Flanked by Vice President Mike Pence and Speaker of the House Paul Ryan, President Donald Trump delivers his Joint Address to Congress at the U.S. Capitol Building in Washington, D.C., Tuesday, February 28, 2017. (Official White House Photo by Shealah Craighead)
Before there was Obama, there was Woodrow Wilson, “the most dramatically progressive president we’d ever had,” writes Michael Walsh in American Greatness. Wilson morphed the annual State of the Union speech into what it has become today: “the hot air that keeps the Capitol dome inflated,” with its stupefying length and “a laundry list of policy prescriptions that have almost no chance ever of being realized.”
This Year Might be Different
House Speaker Nancy Pelosi (D-Calif.) has decided to stick her thumb in the eye of President Donald Trump and, citing security concerns, has asked him to delay his scheduled January 29 State of the Union address until the government re-opens or, alternatively, send it up the Hill in writing, as every president from George Washington to William Howard Taft did.
What a good Idea
The key to understanding what the SOTU was meant to address in the first place can be found in its Article II constitutional wording, which states that the president “shall from time to time give to the Congress Information of the State of the Union, and recommend to their Consideration such measures as he shall judge necessary and expedient.” Accordingly, early presidents concentrated on the nuts-and-bolts of government, including budget requests, the general economy, and other mundane matters.
Now, thanks to Pelosi, Trump has an opportunity to turn it into something else altogether: an actual report on the “State of the Union.” As Pelosi’s sidekick, U.S. Representative Steny Hoyer (D-Md.), cracked: “the state of the union is off.” Boy, is it ever.
Trump can easily send a written report to the Congress.
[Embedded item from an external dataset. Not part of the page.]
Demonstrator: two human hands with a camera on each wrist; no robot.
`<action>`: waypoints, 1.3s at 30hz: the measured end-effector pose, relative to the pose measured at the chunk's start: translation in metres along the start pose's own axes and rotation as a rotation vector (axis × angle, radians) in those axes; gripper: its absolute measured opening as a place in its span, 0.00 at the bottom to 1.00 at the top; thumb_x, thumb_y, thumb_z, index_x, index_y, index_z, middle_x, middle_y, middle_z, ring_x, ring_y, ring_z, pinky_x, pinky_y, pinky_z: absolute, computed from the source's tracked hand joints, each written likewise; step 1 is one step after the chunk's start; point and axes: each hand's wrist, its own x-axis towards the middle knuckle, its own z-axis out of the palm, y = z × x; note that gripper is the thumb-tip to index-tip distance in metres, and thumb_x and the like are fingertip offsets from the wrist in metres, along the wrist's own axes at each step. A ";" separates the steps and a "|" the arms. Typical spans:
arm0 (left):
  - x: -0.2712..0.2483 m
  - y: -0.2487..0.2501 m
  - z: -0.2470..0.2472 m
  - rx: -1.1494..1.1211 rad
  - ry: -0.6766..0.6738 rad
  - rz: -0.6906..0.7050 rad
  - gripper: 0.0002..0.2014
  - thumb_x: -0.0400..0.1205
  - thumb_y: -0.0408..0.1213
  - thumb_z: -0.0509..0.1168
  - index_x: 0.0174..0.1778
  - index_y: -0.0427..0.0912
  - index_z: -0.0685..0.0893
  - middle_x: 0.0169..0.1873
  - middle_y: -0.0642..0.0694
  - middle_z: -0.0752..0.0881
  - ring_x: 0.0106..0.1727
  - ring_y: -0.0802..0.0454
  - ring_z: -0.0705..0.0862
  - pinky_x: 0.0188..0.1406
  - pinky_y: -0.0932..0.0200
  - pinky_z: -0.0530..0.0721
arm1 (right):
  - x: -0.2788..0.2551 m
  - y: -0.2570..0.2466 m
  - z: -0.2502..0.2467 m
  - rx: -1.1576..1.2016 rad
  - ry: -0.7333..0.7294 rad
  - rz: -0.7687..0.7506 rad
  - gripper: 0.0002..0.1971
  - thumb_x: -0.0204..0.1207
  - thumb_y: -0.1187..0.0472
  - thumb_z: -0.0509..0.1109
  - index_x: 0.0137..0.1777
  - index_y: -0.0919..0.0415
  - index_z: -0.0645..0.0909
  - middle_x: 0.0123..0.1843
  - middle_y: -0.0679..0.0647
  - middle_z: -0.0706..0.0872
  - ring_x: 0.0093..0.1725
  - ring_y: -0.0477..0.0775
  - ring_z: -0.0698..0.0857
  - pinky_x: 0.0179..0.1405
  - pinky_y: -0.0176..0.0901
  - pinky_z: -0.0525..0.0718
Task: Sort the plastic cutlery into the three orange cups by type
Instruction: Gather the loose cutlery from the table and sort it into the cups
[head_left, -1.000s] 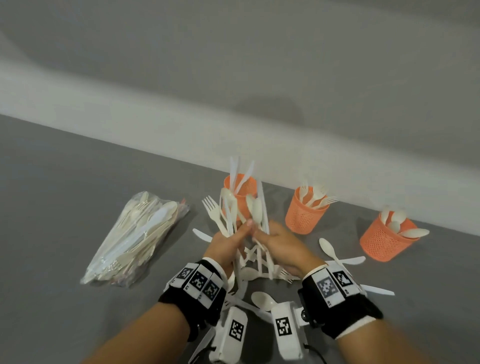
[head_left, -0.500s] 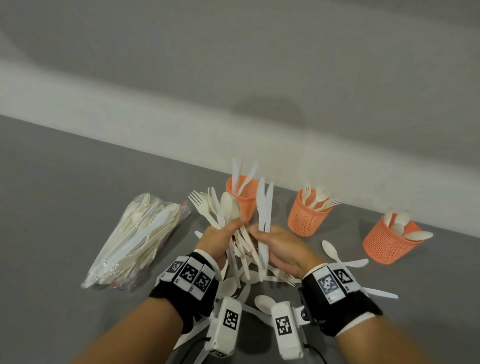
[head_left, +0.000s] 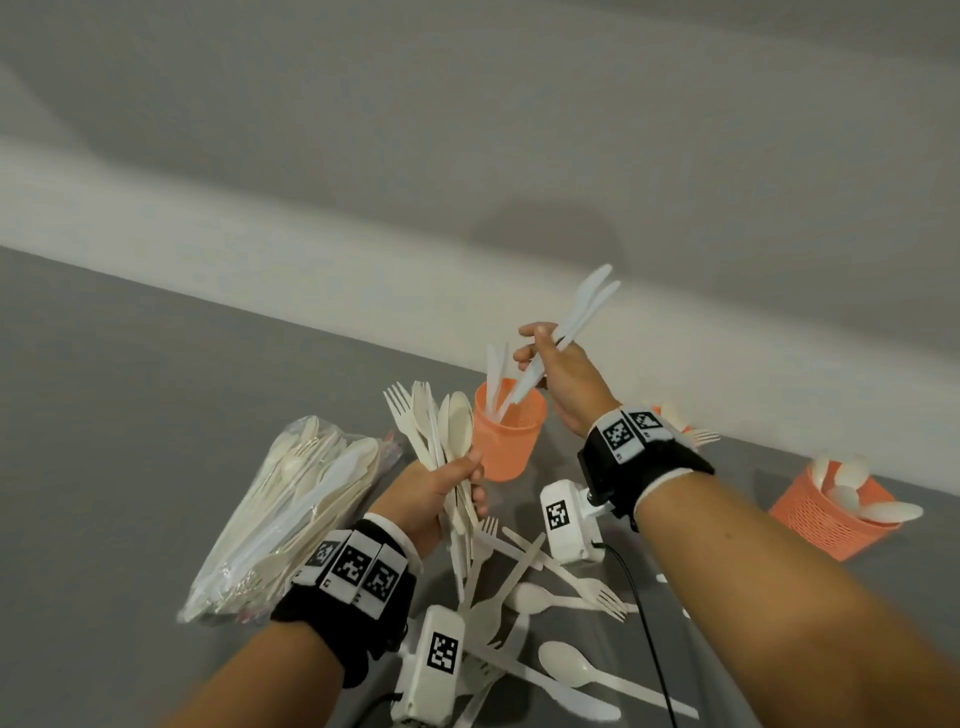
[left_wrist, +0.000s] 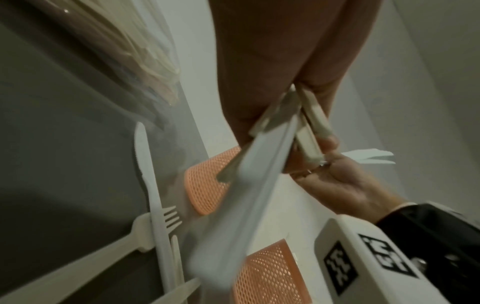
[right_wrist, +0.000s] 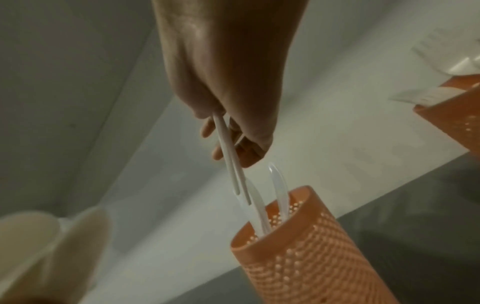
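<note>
My right hand (head_left: 540, 358) pinches two white plastic knives (head_left: 571, 325) and holds them handle-down over the left orange cup (head_left: 506, 441), where two knives stand. The right wrist view shows the knife handles (right_wrist: 233, 174) just above that cup's rim (right_wrist: 275, 207). My left hand (head_left: 441, 486) grips a mixed bundle of forks and spoons (head_left: 431, 426) upright beside the cup, its handles (left_wrist: 306, 123) seen from below in the left wrist view. The middle orange cup (head_left: 675, 423) is mostly hidden behind my right wrist. The right orange cup (head_left: 831, 514) holds spoons.
A clear bag of cutlery (head_left: 291, 504) lies at the left on the grey table (head_left: 130, 415). Loose forks, spoons and knives (head_left: 550, 597) lie scattered between my forearms. A pale wall (head_left: 363, 156) rises behind the cups.
My right hand has pulled two knives out of the bundle and carried them up and right, over the left cup. My left hand keeps the rest of the bundle.
</note>
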 end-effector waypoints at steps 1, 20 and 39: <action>0.001 0.000 -0.003 0.007 0.002 -0.002 0.14 0.78 0.43 0.65 0.28 0.41 0.75 0.20 0.46 0.76 0.22 0.52 0.77 0.29 0.58 0.78 | 0.007 0.006 0.002 -0.046 -0.027 0.028 0.15 0.86 0.54 0.52 0.58 0.61 0.78 0.42 0.50 0.79 0.45 0.49 0.80 0.48 0.40 0.80; 0.016 0.009 0.014 -0.065 0.047 0.065 0.10 0.83 0.25 0.56 0.46 0.37 0.82 0.25 0.49 0.85 0.26 0.56 0.83 0.25 0.63 0.81 | -0.061 0.005 0.029 -0.283 -0.233 -0.134 0.04 0.74 0.69 0.70 0.41 0.64 0.86 0.34 0.65 0.86 0.32 0.55 0.86 0.34 0.33 0.84; 0.013 -0.003 0.022 -0.129 0.031 0.034 0.18 0.83 0.28 0.54 0.68 0.31 0.76 0.38 0.41 0.87 0.34 0.48 0.85 0.31 0.58 0.86 | -0.066 0.019 0.034 -0.466 -0.070 -0.038 0.06 0.79 0.67 0.62 0.43 0.64 0.80 0.31 0.48 0.78 0.32 0.49 0.78 0.34 0.37 0.79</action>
He should do just that. Even better, he can then take his disinvitation and move the venue elsewhere. He could then deliver his speech from the Oval Office—although he just gave a short talk from behind the Resolute Desk. Or, he could take it to Trump Country, and find a 50,000-seat stadium somewhere in Indiana or Texas and rock the house; if the SOTU is little more than a campaign speech in disguise, might as well go whole hog.